EXERCISE AIM
An exact, line-by-line copy is needed, beginning at the line with "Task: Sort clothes" and ending at the last line of the listing below.
(RECORDED DATA)
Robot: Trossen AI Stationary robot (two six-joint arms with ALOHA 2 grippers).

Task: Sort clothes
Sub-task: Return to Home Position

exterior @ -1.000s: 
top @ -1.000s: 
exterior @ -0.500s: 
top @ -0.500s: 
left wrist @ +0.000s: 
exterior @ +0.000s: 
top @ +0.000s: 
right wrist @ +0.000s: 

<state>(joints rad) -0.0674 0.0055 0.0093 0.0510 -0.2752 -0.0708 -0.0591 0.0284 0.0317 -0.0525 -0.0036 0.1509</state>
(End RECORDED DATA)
EXERCISE SOLUTION
Task: Sort clothes
Sub-task: Return to Home Position

exterior @ -1.000s: 
top @ -1.000s: 
exterior @ -0.500s: 
top @ -0.500s: 
left wrist @ +0.000s: 
exterior @ +0.000s: 
top @ +0.000s: 
right wrist @ +0.000s: 

<state>(joints rad) -0.0674 0.0055 0.0093 0.0510 -0.2752 -0.0708 -0.0591 0.0284 0.0317 -0.0525 -0.0036 0.1509</state>

This finishes the response to the exercise.